На голубом бобрике двумя шелковыми, еще теплыми комочками лежали чулки, как только что застреленные маленькие птицы.
– Хоть вы и квакер, Кром, а губы я все-таки накрашу. Ведь здесь Париж.
Одэт суетилась около зеркала.
– Я уже выпила. Видите, у меня блестит нос, и никак его не запудрить. Как же я буду еще обедать?
Николай допил бутылку.
– Ну, теперь можно и ехать.
Кромуэль смотрел на все кругом: на бегающую по комнате Лизу, на ее брата, на Одэт, на Андрея – с каким-то странным чувством смущения, радости и беспокойства.
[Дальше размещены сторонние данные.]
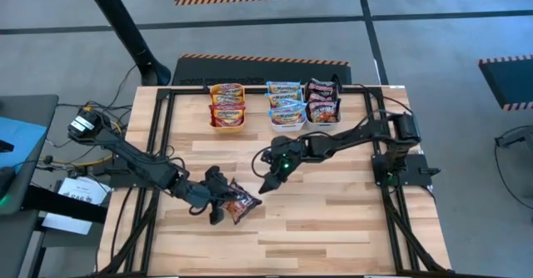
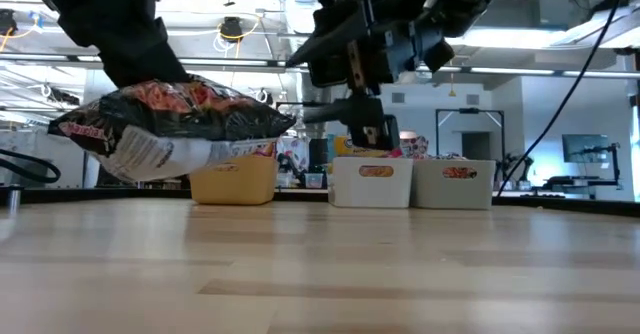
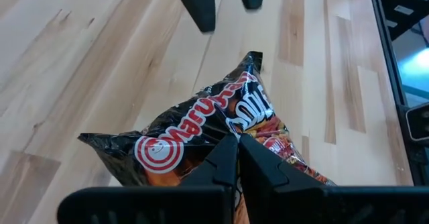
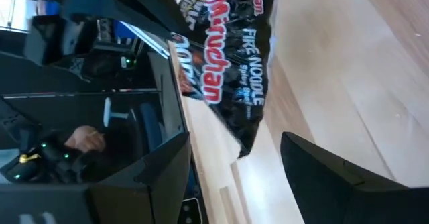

Как будто он уже не имел права сидеть здесь, как будто уже не смел слушать Лизин смех. И оттого что он здесь, наверно, в последний раз и завтра его не позовут сюда, эта комната и эти люди казались ему необычайными и прелестными. Он смотрел на Лизу, и сердце его тоскливо холодело. Он смотрел на нее не так, будто он сидел тут рядом с ней, а так, будто он уже давно ушел от нее, умер и уже не он сам смотрит, а его душа, улетевшая из его тела, смотрит с неба сквозь потолок, смотрит с отчаянием и страстью, стараясь все увидеть, все запомнить. Только одну минуту. А там – вечность. И уже никогда не увидишь Изольду.